-- Dataset extract follows --

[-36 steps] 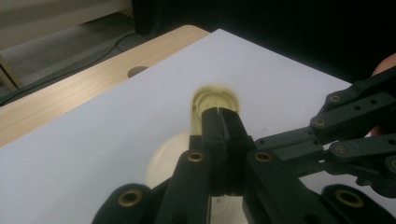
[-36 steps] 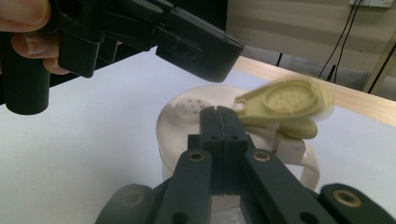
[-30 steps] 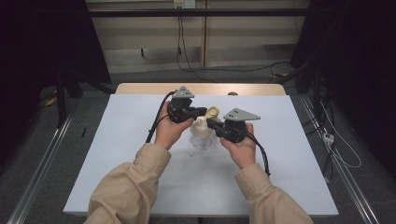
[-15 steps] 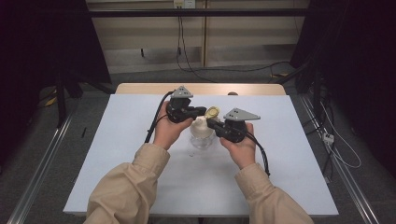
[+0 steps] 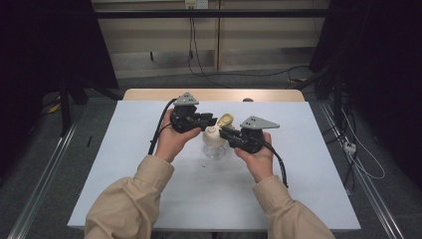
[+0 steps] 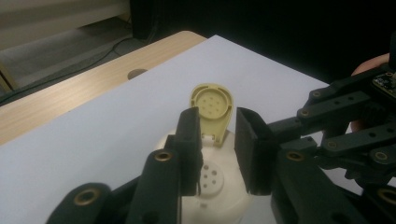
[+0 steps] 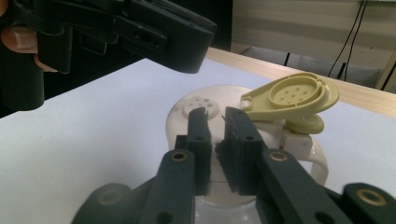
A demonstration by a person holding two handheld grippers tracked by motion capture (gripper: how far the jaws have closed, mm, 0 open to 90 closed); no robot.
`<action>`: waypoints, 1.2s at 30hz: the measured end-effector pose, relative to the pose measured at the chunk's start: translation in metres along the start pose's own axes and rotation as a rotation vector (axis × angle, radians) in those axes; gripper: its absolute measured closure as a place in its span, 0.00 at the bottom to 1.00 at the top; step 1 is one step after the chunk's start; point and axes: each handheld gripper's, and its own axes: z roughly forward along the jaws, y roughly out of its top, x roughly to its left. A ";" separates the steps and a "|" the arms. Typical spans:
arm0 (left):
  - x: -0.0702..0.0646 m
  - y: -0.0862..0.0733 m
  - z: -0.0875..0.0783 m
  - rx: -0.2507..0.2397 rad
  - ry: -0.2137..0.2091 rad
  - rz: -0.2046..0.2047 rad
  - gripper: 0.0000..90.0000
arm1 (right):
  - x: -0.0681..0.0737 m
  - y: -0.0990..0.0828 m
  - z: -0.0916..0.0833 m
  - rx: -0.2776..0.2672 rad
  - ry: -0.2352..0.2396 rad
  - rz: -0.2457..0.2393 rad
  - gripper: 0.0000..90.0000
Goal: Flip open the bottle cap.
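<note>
Both grippers just been opening. Left gripper [image 6: 217,154] jaws apart, yellow flip lid [image 6: 211,105] standing up beyond them, not pressed. Right gripper [image 7: 218,140] jaws slightly parted, nothing clamped. Shaker jar [image 5: 215,142] stands mid-table [image 5: 124,164], between both hands. Lid likely open now, released.

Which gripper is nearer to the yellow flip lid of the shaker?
Left. The left gripper has the yellow flip lid just past its open jaws; the right gripper sits lower, at the shaker's white cap.
</note>
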 end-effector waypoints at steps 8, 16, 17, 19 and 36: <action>0.005 -0.009 -0.015 -0.020 0.006 -0.038 0.56 | -0.001 -0.002 -0.006 -0.001 0.004 0.019 0.67; 0.005 -0.019 -0.032 -0.032 0.006 -0.043 0.38 | 0.000 0.000 -0.017 0.000 -0.002 0.013 0.47; 0.005 -0.019 -0.032 -0.032 0.006 -0.043 0.36 | 0.001 0.000 -0.018 -0.001 -0.001 0.011 0.44; 0.004 -0.025 -0.038 -0.028 0.015 -0.034 0.32 | 0.002 0.000 -0.019 0.001 0.000 0.009 0.41; 0.000 -0.046 -0.050 -0.023 0.000 -0.022 0.18 | 0.000 -0.007 -0.032 0.019 -0.008 0.024 0.28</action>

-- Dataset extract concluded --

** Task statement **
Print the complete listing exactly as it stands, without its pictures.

** Your response **
[-36 steps] 
[-36 steps] 
[-30 steps] 
[-15 steps] 
[+0 steps] 
[+0 steps] 
[+0 steps] 
A demonstration by a person holding two handheld grippers tracked by motion capture (gripper: how far the jaws have closed, mm, 0 open to 90 closed); no robot.
`<action>`: waypoints, 1.2s at 30hz: the measured end-effector pose, relative to the pose measured at the chunk's start: translation in metres along the start pose's own axes and rotation as a rotation vector (axis × angle, radians) in those axes; gripper: its absolute measured closure as a place in its span, 0.00 at the bottom to 1.00 at the top; step 1 is one step after the chunk's start; point and axes: each handheld gripper's, and its own axes: z roughly forward along the jaws, y roughly out of its top, x roughly to its left. A ";" separates the steps and a "|" the arms. Typical spans:
arm0 (left):
  - x: -0.0702..0.0646 m
  - y: -0.0862..0.0733 m
  - z: -0.0875..0.0783 m
  - rx: -0.2507..0.2397 rad
  - ry: -0.2137..0.2091 rad
  - rz: -0.2046..0.2047 rad
  - gripper: 0.0000..90.0000
arm1 (right):
  - x: -0.0681..0.0737 m
  - y: -0.0990..0.0828 m
  - z: -0.0916..0.0833 m
  - rx: -0.2776..0.2672 rad
  - ry: -0.2352..0.2396 rad
  - rz: -0.2457..0.2393 rad
  - gripper: 0.0000..90.0000
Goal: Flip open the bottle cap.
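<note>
Both grippers just been opening. Left gripper [image 6: 217,154] jaws apart, yellow flip lid [image 6: 211,105] standing up beyond them, not pressed. Right gripper [image 7: 218,140] jaws slightly parted, nothing clamped. Shaker jar [image 5: 215,142] stands mid-table [image 5: 124,164], between both hands. Lid likely open now, released.

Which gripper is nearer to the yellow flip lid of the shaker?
Left. The left gripper has the yellow flip lid just past its open jaws; the right gripper sits lower, at the shaker's white cap.
</note>
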 end-effector waypoints at steps 8, 16, 17, 19 and 36: <action>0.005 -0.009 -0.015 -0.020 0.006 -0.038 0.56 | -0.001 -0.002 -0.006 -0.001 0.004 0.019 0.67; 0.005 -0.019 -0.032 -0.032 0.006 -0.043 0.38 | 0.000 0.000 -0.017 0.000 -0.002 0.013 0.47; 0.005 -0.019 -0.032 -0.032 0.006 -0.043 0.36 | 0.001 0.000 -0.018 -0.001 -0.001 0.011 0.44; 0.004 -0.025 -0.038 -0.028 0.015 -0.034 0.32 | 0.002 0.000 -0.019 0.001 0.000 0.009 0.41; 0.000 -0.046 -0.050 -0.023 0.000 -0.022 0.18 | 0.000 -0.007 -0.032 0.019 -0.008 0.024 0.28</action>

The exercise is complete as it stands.